**EXERCISE**
Lines that contain the string "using" are the ones to list; copy all of them from the records.

**MATERIAL SUPPLIED**
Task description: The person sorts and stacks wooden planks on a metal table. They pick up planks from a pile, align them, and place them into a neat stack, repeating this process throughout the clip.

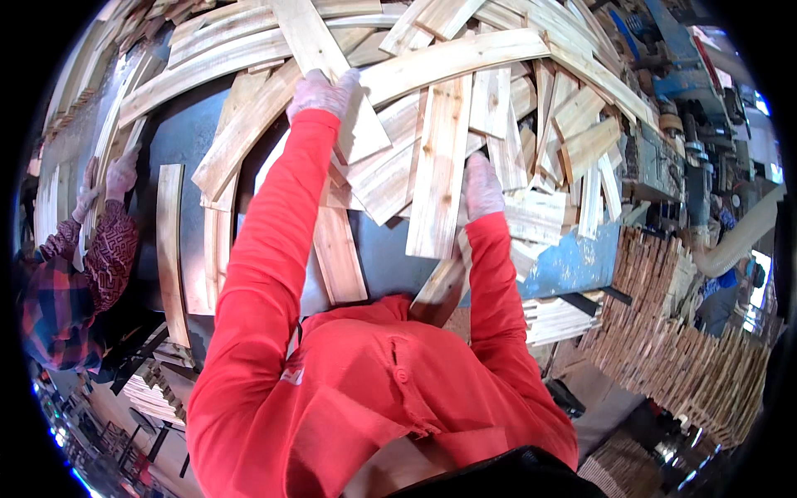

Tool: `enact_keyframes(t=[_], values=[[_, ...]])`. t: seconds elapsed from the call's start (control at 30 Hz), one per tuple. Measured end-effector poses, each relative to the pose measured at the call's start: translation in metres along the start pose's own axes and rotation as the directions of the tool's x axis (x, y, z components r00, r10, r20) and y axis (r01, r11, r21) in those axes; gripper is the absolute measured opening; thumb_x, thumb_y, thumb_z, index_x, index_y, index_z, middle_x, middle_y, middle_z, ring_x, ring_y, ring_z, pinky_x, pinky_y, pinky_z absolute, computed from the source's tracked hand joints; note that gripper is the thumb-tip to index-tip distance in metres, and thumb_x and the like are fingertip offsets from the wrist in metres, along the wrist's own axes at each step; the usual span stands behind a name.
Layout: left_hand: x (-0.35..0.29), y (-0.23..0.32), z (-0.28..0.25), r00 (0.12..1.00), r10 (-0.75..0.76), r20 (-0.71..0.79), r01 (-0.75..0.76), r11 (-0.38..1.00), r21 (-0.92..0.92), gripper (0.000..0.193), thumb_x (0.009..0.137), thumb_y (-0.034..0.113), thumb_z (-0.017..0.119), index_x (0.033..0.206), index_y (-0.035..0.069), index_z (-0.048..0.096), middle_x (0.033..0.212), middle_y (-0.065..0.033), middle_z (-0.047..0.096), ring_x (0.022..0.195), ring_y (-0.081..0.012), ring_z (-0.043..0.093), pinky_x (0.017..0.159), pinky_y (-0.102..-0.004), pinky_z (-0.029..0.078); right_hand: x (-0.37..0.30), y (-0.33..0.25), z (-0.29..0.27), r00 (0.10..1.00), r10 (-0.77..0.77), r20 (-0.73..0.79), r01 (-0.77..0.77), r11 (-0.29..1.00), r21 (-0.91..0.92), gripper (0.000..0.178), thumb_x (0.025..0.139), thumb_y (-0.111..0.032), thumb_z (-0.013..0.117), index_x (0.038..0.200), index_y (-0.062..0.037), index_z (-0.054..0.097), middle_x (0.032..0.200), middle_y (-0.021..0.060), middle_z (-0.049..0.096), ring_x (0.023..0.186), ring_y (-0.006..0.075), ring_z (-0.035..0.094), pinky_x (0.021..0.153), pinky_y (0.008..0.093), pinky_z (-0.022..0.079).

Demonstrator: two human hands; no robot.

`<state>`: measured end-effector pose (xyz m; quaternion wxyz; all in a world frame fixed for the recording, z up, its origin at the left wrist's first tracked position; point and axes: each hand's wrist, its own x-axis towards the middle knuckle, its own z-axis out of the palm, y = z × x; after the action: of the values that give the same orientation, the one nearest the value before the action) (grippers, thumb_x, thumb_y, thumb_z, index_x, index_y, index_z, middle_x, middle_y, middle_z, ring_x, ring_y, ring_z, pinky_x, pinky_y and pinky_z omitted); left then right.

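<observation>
Upper centre of the frame: left hand (322,93) clasping a pale plank (310,35); right hand (483,184) (from here, I can't tell its grip) beside a knotted board (440,170).

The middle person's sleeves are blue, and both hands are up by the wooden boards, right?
Not quite: the head view shows the sleeves are red, not blue. The left hand and right hand are indeed up by the wooden boards.
</observation>
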<state>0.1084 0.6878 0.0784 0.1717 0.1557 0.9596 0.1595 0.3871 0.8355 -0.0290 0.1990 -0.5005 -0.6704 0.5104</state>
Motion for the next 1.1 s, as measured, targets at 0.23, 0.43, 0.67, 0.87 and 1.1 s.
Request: enact_keyframes(t=[0.23, 0.43, 0.67, 0.87, 1.1], values=[[0.033, 0.041, 0.041, 0.821, 0.553, -0.145, -0.528, 0.83, 0.179, 0.103, 0.075, 0.069, 0.064, 0.148, 0.005, 0.029, 0.148, -0.0258, 0.036, 0.138, -0.0394, 0.036, 0.112, -0.0466, 0.032, 0.035, -0.046, 0.013, 0.822, 0.287, 0.492, -0.547, 0.637, 0.543, 0.057, 0.086, -0.039, 0.071, 0.128, -0.0017, 0.057, 0.116, 0.0109, 0.065, 0.106, 0.0216, 0.062, 0.091, 0.0338, 0.051], [0.047, 0.078, 0.028, 0.945, 0.215, 0.246, -0.267, 0.942, 0.204, 0.115, 0.061, 0.068, 0.078, 0.144, 0.006, 0.03, 0.134, -0.0212, 0.056, 0.122, -0.0325, 0.057, 0.099, -0.0463, 0.046, 0.032, -0.006, 0.045, 0.83, 0.223, 0.512, -0.545, 0.521, 0.657, 0.043, 0.078, -0.014, 0.08, 0.116, -0.0015, 0.063, 0.105, 0.0098, 0.068, 0.09, 0.0189, 0.066, 0.086, 0.0333, 0.054], [0.087, -0.127, -0.004, 0.908, 0.325, 0.264, -0.353, 0.933, 0.064, 0.103, 0.067, 0.045, 0.083, 0.149, 0.01, 0.032, 0.138, -0.0265, 0.049, 0.129, -0.0381, 0.048, 0.107, -0.0426, 0.04, -0.095, -0.068, 0.207, 0.782, 0.128, 0.61, -0.549, 0.606, 0.576, 0.077, 0.067, -0.003, 0.085, 0.134, 0.0021, 0.048, 0.118, 0.0126, 0.064, 0.104, 0.025, 0.063, 0.094, 0.0356, 0.05], [0.011, -0.187, -0.045, 0.901, 0.431, -0.047, -0.411, 0.884, 0.222, 0.096, 0.065, 0.041, 0.082, 0.146, 0.013, 0.037, 0.12, -0.0206, 0.057, 0.116, -0.0381, 0.053, 0.106, -0.0456, 0.039, -0.118, -0.087, 0.218, 0.262, 0.34, 0.903, -0.76, 0.65, -0.025, 0.038, 0.084, -0.022, 0.075, 0.114, -0.0017, 0.063, 0.104, 0.0137, 0.069, 0.092, 0.0288, 0.066, 0.085, 0.0366, 0.051], [-0.075, -0.136, -0.065, 0.593, 0.799, -0.1, -0.749, 0.593, 0.295, 0.082, 0.059, 0.01, 0.072, 0.137, 0.011, 0.047, 0.097, -0.014, 0.057, 0.1, -0.0355, 0.057, 0.104, -0.0549, 0.038, -0.149, -0.239, -0.017, 0.364, -0.606, 0.707, 0.882, 0.468, -0.053, 0.082, 0.066, -0.044, 0.084, 0.129, -0.0008, 0.056, 0.124, 0.0166, 0.062, 0.112, 0.0342, 0.062, 0.094, 0.0411, 0.051]])
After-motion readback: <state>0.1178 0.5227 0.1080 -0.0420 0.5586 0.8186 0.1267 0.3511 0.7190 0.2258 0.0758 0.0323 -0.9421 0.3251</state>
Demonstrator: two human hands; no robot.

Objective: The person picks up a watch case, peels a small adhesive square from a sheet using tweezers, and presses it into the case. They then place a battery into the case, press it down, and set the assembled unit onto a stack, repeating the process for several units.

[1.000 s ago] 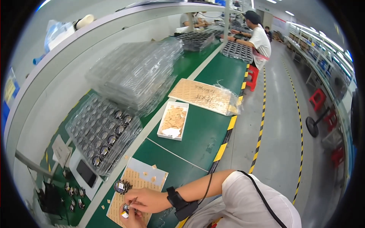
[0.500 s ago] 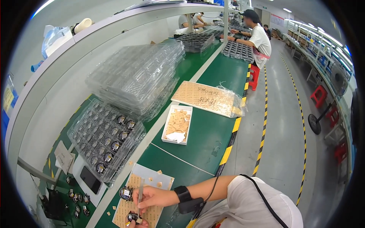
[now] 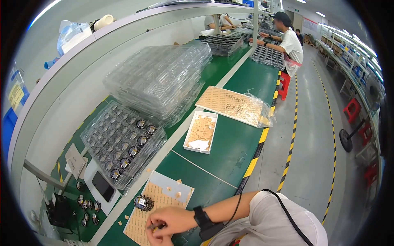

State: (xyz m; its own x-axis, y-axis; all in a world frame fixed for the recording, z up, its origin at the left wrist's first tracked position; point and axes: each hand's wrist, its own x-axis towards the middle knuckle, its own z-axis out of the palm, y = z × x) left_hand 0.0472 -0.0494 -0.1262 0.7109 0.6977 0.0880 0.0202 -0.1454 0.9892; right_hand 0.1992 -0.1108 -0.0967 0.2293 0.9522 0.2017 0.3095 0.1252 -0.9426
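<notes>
My right hand (image 3: 174, 218) is curled with its fingers down over a small dark part (image 3: 159, 226). Below it, my left hand (image 3: 159, 239) pinches that part from beneath; much of the left hand falls outside the lower edge. The fingers cover most of the part, and whatever the right fingers grip is hidden. Next to my right hand stands a short row of round black parts (image 3: 140, 202), one with a white label facing me. They rest on a brown printed adhesive sheet (image 3: 137, 223) with a grey bare area, where a few small tan pieces (image 3: 177, 194) lie.
A white box (image 3: 200, 131) of tan pieces and a wrapped stack of tan sheets (image 3: 234, 105) lie ahead. At left are a clear tray (image 3: 119, 143) partly filled with round parts, stacked clear trays (image 3: 160, 78), a phone (image 3: 102, 186) and loose round parts (image 3: 88, 205). A co-worker (image 3: 291, 45) sits farther along.
My hands have come closer together, the right now over the left's part. The metal tweezers seen upright in my right hand are no longer visible. The view has shifted slightly.
</notes>
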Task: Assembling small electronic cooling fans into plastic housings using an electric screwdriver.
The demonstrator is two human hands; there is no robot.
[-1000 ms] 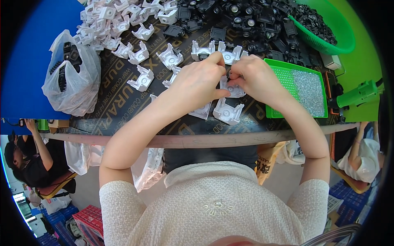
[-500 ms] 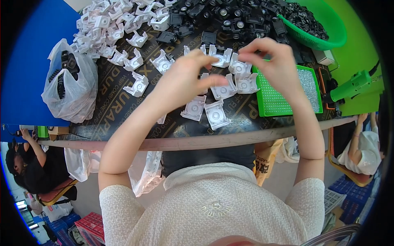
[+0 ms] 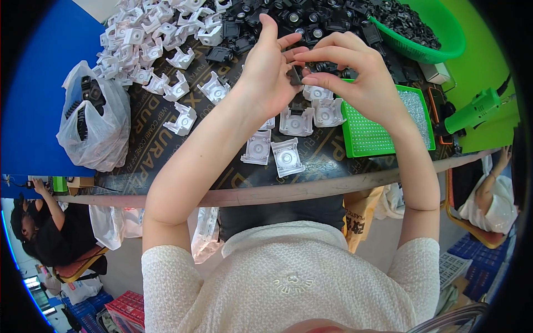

**REPLY TO THE TASK**
Objective: The person picks up a watch case, peels a small adhesive square from a sheet using tweezers, and presses it into the case. They then place a battery into the case, press it down, and set the assembled unit onto a stack, repeating the process for several units.
Task: Assembling small electronic cooling fans into plastic housings using an electric screwdriver.

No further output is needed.